En la discusión política sobre la reforma fiscal, muchos cometen un error de concepto. Piensan que esta será resultado de un consenso entre las fuerzas políticas y sociales. De ahí las invocaciones a deponer intereses particulares en aras de un etéreo interés nacional. Música de ángeles. Es imposible diseñar una propuesta que todo el mundo subscriba en sus conceptos e instrumentos: nunca estaremos de acuerdo en todo, cada uno inevitablemente jalará para su saco. El asunto no es de invocaciones, es de manejo persuasivo de intereses.
Una manera realista de plantearse esa discusión es esta: pensar que la reforma fiscal será el producto del disenso, de maneras distintas de ver las cosas. El punto no es que todos estén filosóficamente de acuerdo con todo, sino de algo diferente: una negociación estratégica, un tome y daca abierto y descarado, donde el “test” de viabilidad no será si el paquete en su conjunto gusta sino si lo que está en la mesa no mata. ¿Por qué este criterio mínimo de aceptación? Porque estamos con el agua al cuello y la inacción tendrá graves consecuencias. Dando, dando y pajarito volando. Mejor es ver la reforma fiscal como una honesta transacción en una plaza de mercado y menos como una discusión filosófica en el ágora ateniense.
Si la cosa es así, los acuerdos iniciales requeridos son elementales: un compromiso de las partes de que habrá negocio, de que al final del día Costa Rica tendrá un sistema fiscal modernizado, y una fecha objetivo. Lo único exigible serán normas mínimas de comportamiento: no se vale caer con mil mociones (eso no es negociar de buena fe, es boicot); no se valen los argumentos del “pobrecito nosotros, que otros paguen” de cualquier pelaje; no patear la mesa si la negociación está siendo abierta y transparente y, aunque nadie está obligado a apoyar la transacción que emerja, no impedir la votación cuando la reforma se presente a plenario.

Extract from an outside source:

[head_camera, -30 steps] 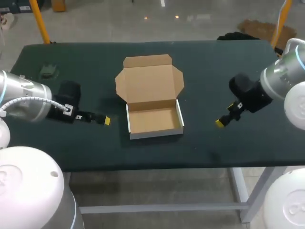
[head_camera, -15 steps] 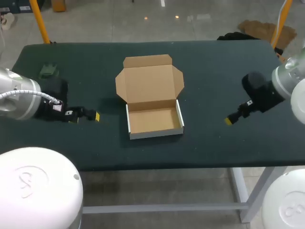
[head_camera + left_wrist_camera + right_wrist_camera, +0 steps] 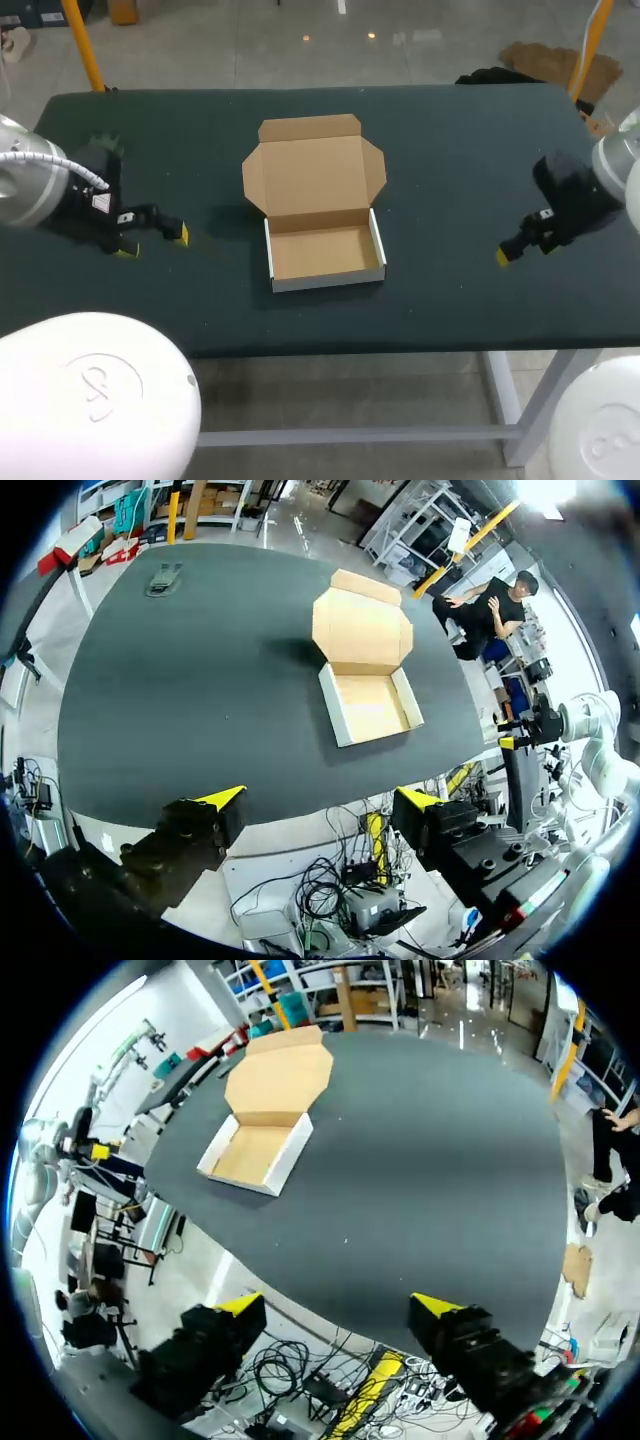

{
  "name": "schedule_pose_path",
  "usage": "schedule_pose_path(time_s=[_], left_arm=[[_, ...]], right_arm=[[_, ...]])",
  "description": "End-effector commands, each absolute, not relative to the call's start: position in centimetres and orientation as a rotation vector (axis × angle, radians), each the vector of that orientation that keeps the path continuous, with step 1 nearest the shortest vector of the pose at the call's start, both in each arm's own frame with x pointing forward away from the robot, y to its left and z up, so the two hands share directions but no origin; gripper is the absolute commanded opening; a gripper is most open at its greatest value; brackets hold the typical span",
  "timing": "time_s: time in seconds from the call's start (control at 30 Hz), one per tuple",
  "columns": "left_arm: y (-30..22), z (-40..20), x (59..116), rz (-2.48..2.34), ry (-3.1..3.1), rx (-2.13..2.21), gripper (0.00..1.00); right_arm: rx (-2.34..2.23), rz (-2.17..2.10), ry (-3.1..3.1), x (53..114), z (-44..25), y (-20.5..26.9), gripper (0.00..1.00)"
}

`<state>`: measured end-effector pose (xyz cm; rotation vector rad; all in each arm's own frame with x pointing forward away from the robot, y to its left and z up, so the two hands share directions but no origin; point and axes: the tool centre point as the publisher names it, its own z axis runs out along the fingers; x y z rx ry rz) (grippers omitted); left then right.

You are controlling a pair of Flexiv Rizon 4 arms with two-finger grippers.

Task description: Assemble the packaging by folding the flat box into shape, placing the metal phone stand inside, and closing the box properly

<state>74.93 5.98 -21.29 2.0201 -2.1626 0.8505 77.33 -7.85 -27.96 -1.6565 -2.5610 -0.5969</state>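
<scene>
The cardboard box (image 3: 324, 254) stands mid-table as an empty tray with white outer walls; its lid (image 3: 313, 170) lies open and flat on the far side. From the left wrist the same box (image 3: 368, 698) is far ahead of the fingers, as is the box (image 3: 255, 1150) from the right wrist. The dark metal phone stand (image 3: 163, 578) rests near the table's far left corner, largely hidden behind my left arm in the head view. My left gripper (image 3: 152, 242) is open and holds nothing, well left of the box. My right gripper (image 3: 505, 255) is open and holds nothing, well right of it.
The dark green table (image 3: 450, 160) is bare between each gripper and the box. Its front edge (image 3: 400, 345) runs just below the tray. From each wrist, the open gripper (image 3: 320, 800) and its counterpart (image 3: 335, 1305) hang beyond the table's edge.
Both arms have drawn outward from the box: the left gripper slid left, the right gripper slid right. The box and stand have not moved.
</scene>
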Motion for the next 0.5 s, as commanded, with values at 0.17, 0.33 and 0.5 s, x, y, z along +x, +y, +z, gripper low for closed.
schedule_pose_path(time_s=[0.17, 0.33, 0.5], left_arm=[[6.0, -20.4, 74.6, 0.694, -2.151, 2.104, 1.00], [5.7, -20.6, 74.4, 0.642, -2.173, 2.144, 1.00], [5.8, -20.9, 74.3, 0.598, -2.158, 2.182, 1.00]], right_arm=[[-1.723, -0.552, -2.489, 76.3, -26.7, -8.9, 1.00], [-1.836, -0.456, -2.450, 76.3, -26.9, -9.1, 1.00], [-1.898, -0.437, -2.428, 76.4, -26.6, -9.6, 1.00]])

¿Cuán modernizado saldrá el sistema tributario? Mucho dependerá de la habilidad de los negociadores. Si hay éxito, estaremos condenados a una reforma tributaria tan bastarda que ni las pruebas de ADN determinarán su origen. Eso no implica un monumento a la incoherencia: la ley reflejaría un equilibrio donde ninguna fuerza sale muy tirada, nadie sigue de “gorrón” sin pagar impuestos y al gobierno se le pone en cintura (olvídense de cheques en blanco). En 20 años, el país no ha hecho nada interesante en el tema fiscal: los poderes fácticos lo han impedido y el resultado ha sido una gran injusticia fiscal y social y un Estado sin capacidad para impulsar el desarrollo. Por su parte, el congreso dedicó a repartir exenciones. Todo ese jueguito se acabó: la historia nos alcanzó.